Task to complete — Count every line in the entries that contains "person". Report that count alone.

Records drawn from a dataset:
----------
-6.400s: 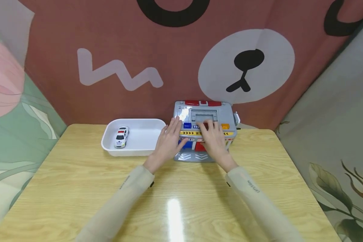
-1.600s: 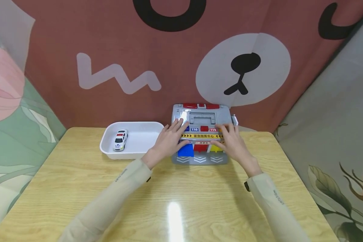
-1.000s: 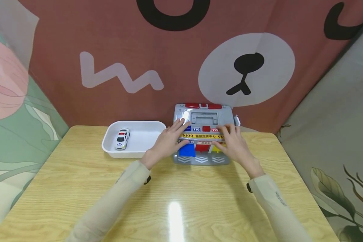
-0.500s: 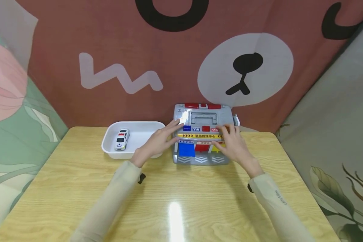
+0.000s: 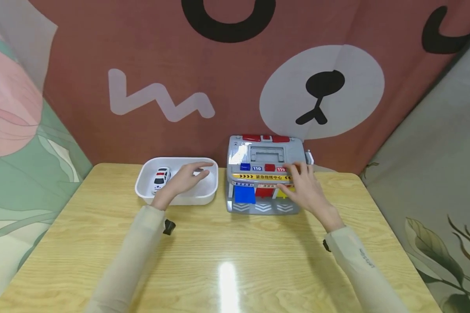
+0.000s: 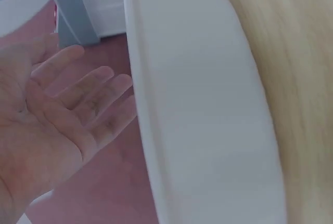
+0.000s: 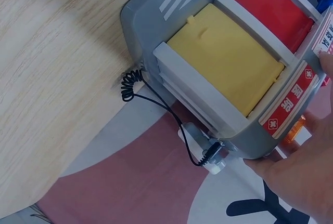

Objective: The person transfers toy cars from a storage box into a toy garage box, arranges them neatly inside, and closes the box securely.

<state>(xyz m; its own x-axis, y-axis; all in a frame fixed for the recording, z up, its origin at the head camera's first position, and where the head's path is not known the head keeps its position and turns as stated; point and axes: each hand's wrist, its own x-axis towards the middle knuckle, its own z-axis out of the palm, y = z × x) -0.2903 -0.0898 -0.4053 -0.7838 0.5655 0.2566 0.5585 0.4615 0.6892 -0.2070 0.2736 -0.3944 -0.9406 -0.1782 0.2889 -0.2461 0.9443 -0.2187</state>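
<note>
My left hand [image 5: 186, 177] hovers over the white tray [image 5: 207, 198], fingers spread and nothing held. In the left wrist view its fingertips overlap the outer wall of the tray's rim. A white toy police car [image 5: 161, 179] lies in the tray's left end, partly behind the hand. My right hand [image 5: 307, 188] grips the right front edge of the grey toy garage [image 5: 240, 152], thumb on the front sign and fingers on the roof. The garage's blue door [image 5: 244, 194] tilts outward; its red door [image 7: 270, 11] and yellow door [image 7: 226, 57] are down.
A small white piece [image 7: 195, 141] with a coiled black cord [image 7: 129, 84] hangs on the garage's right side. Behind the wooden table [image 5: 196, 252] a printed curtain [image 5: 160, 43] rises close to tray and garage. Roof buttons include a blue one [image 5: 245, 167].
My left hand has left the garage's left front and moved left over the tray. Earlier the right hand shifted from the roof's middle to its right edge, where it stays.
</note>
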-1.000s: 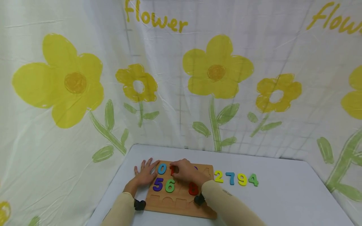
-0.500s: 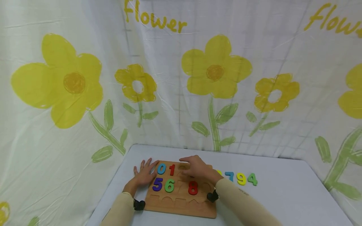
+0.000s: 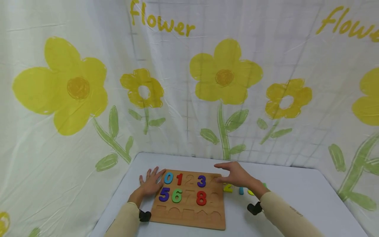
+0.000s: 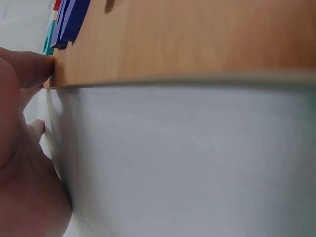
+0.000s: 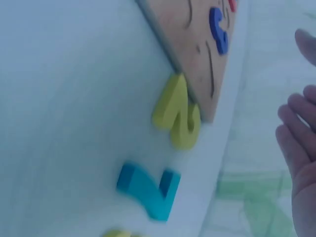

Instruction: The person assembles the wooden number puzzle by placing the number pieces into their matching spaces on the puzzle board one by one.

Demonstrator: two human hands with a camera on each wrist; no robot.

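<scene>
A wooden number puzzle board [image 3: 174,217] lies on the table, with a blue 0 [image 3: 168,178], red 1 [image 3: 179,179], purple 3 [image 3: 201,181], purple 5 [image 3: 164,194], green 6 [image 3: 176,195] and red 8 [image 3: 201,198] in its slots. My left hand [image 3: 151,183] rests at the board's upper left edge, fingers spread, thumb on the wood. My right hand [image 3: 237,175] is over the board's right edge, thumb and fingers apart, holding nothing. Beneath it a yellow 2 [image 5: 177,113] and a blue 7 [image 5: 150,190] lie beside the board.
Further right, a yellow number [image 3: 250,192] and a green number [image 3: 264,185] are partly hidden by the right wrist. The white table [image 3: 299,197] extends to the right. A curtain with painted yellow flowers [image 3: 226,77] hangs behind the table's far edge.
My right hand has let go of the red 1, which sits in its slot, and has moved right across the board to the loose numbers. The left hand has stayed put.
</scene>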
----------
Task answer — 2